Among the lines below, copy exactly those from the one with "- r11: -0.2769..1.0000" through the one with "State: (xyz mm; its", counting both ends.

(Stored items from a collection)
* * * * * * * * *

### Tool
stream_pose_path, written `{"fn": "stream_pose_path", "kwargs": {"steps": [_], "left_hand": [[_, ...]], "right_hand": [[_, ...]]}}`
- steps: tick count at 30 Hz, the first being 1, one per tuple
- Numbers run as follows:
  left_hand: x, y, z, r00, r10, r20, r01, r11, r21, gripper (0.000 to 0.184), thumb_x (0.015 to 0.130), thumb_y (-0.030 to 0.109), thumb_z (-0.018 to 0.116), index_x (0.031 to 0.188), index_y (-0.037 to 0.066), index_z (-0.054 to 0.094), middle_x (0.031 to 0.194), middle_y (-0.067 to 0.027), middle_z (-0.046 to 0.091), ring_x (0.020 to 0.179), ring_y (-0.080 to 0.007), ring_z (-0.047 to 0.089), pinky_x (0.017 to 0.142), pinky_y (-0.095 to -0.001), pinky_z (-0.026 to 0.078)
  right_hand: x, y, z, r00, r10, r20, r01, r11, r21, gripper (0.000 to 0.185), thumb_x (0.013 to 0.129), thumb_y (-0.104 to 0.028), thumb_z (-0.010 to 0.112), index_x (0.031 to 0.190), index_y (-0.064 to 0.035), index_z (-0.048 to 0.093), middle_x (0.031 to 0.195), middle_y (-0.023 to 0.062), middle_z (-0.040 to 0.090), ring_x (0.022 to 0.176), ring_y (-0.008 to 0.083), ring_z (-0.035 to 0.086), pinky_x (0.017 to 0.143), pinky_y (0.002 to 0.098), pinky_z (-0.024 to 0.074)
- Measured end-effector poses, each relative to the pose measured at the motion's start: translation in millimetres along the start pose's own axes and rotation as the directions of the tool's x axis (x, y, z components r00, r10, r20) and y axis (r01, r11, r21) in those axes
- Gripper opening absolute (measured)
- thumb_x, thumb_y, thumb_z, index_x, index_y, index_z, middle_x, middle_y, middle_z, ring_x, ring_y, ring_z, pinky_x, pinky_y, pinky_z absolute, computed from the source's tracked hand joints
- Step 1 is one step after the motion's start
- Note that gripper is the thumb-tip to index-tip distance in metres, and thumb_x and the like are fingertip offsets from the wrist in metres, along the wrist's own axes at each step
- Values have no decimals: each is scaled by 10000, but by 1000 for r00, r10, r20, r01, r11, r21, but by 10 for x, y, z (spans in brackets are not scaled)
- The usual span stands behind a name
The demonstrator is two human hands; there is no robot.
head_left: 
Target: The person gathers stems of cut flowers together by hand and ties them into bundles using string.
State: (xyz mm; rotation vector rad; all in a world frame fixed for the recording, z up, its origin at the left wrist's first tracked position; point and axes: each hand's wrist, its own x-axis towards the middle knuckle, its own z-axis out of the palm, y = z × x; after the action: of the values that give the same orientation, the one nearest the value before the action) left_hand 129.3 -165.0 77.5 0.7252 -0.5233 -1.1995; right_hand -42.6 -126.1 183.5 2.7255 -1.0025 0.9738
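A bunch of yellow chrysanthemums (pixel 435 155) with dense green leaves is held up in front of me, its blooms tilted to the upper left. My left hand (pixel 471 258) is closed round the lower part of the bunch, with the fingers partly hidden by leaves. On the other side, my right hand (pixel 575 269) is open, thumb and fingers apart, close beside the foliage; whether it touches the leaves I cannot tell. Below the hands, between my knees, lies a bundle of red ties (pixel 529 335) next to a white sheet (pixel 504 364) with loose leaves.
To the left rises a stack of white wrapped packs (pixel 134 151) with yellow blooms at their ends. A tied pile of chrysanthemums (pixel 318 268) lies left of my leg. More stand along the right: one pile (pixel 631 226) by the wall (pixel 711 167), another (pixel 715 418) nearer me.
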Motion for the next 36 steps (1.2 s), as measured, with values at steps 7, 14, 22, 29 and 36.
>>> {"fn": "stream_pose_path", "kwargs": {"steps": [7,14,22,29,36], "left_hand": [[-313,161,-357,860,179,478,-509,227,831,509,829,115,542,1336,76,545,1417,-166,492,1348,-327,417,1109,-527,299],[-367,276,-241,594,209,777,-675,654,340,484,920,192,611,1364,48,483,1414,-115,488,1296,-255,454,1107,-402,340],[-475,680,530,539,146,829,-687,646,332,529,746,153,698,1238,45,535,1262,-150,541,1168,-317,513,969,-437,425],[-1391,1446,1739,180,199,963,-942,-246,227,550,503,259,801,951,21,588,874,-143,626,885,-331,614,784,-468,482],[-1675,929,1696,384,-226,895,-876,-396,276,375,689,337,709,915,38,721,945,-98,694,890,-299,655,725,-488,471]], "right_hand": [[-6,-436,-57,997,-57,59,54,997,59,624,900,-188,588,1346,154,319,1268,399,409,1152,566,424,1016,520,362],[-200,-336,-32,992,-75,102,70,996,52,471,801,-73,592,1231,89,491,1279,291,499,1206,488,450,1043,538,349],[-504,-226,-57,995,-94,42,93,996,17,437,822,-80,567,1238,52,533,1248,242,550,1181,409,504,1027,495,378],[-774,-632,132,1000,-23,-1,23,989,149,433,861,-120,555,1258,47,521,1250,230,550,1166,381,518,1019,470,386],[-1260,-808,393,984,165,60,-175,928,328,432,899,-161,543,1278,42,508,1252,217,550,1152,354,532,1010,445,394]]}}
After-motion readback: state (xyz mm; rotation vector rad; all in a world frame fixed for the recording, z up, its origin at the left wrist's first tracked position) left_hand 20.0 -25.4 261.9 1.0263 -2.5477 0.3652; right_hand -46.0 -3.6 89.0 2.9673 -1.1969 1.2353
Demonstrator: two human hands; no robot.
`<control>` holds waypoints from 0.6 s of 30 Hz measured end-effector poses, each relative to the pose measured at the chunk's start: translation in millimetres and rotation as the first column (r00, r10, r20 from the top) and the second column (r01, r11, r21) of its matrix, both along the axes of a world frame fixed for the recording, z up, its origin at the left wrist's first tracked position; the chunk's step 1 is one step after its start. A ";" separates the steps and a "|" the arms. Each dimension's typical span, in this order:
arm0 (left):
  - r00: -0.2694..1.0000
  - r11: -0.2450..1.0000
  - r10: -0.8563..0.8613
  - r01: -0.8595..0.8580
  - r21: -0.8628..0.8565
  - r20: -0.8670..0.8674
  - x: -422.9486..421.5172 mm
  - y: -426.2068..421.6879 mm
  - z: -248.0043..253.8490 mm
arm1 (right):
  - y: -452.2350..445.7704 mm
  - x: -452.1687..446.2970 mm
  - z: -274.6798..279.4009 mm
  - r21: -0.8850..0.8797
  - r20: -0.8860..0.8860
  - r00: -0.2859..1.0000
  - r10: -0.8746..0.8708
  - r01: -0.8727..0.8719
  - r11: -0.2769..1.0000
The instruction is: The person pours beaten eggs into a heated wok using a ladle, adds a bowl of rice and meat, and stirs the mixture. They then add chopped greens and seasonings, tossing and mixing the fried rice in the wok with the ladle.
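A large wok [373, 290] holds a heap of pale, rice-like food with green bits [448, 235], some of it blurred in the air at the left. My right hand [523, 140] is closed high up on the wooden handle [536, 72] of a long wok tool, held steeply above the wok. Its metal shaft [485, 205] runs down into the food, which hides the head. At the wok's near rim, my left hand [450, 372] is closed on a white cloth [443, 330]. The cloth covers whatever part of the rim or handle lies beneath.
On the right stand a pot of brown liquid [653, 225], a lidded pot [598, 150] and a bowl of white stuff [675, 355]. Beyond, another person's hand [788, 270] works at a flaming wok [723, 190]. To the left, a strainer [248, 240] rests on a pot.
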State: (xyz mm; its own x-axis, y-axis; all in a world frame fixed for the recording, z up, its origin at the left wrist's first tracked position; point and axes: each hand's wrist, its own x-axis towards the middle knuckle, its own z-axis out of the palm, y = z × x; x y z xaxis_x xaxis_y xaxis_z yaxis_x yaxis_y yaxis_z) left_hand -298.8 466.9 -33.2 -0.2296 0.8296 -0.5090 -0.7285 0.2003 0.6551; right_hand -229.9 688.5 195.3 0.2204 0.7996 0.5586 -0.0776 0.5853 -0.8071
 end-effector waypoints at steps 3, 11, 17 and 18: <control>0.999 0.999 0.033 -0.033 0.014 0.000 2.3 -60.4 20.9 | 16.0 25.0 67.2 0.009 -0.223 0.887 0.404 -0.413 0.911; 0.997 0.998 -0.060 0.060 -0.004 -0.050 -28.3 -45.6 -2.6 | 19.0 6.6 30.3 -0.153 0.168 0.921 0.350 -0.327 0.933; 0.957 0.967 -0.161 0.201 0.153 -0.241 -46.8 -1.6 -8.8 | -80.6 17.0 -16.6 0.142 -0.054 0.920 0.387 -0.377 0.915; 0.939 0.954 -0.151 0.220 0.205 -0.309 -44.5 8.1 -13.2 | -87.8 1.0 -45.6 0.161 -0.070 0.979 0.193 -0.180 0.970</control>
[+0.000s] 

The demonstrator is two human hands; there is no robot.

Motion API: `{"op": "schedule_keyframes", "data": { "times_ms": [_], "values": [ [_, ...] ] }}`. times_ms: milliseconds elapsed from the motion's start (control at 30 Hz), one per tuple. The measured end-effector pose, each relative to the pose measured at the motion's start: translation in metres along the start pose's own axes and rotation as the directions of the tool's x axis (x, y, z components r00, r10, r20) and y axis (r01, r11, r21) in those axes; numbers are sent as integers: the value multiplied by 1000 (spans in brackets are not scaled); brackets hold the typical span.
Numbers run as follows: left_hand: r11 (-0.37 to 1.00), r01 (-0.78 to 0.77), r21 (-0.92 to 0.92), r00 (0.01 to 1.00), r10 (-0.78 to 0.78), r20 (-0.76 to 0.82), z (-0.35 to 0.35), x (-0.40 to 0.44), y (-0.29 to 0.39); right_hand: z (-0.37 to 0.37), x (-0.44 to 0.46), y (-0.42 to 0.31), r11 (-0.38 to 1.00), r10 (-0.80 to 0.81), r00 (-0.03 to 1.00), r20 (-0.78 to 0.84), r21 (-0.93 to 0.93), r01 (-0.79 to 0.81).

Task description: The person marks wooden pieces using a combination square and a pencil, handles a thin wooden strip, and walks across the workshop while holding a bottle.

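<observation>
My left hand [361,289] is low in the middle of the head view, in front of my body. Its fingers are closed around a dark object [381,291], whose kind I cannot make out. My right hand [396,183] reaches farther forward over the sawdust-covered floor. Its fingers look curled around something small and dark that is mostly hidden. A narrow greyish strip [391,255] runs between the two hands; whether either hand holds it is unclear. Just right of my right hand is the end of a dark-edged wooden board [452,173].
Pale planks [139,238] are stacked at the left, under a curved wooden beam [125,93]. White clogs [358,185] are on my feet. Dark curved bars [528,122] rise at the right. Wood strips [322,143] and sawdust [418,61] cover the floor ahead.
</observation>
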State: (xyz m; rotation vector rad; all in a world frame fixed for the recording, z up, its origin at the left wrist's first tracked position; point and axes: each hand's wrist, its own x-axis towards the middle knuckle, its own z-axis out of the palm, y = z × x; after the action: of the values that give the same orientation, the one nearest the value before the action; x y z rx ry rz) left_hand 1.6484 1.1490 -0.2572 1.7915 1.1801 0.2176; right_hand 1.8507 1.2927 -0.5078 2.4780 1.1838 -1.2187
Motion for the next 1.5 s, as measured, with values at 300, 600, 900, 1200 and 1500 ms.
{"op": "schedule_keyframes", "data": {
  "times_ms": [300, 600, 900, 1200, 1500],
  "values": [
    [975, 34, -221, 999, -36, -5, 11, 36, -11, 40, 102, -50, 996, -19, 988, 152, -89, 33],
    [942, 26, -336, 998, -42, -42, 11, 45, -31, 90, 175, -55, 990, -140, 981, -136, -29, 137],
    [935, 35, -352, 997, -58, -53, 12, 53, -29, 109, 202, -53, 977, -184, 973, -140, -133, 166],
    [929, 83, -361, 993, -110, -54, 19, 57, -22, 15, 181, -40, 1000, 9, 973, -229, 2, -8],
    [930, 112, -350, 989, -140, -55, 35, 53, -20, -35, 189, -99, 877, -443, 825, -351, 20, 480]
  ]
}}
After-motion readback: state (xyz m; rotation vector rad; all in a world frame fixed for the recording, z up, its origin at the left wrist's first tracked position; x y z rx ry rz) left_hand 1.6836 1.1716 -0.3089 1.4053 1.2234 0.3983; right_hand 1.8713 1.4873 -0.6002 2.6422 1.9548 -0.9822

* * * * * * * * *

**EXERCISE RESPONSE**
  - r11: -0.2769..1.0000
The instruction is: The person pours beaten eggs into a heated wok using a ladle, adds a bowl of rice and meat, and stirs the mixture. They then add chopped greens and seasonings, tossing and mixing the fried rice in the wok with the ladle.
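A large wok [373, 290] holds a heap of pale, rice-like food with green bits [448, 235], some of it blurred in the air at the left. My right hand [523, 140] is closed high up on the wooden handle [536, 72] of a long wok tool, held steeply above the wok. Its metal shaft [485, 205] runs down into the food, which hides the head. At the wok's near rim, my left hand [450, 372] is closed on a white cloth [443, 330]. The cloth covers whatever part of the rim or handle lies beneath.
On the right stand a pot of brown liquid [653, 225], a lidded pot [598, 150] and a bowl of white stuff [675, 355]. Beyond, another person's hand [788, 270] works at a flaming wok [723, 190]. To the left, a strainer [248, 240] rests on a pot.
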State: (xyz mm; its own x-axis, y-axis; all in a world frame fixed for the recording, z up, its origin at the left wrist's first tracked position; point and axes: each hand's wrist, its own x-axis towards the middle knuckle, its own z-axis out of the palm, y = z × x; x y z xaxis_x xaxis_y xaxis_z yaxis_x yaxis_y yaxis_z) left_hand -298.8 466.9 -33.2 -0.2296 0.8296 -0.5090 -0.7285 0.2003 0.6551; right_hand -229.9 688.5 195.3 0.2204 0.7996 0.5586 -0.0776 0.5853 -0.8071

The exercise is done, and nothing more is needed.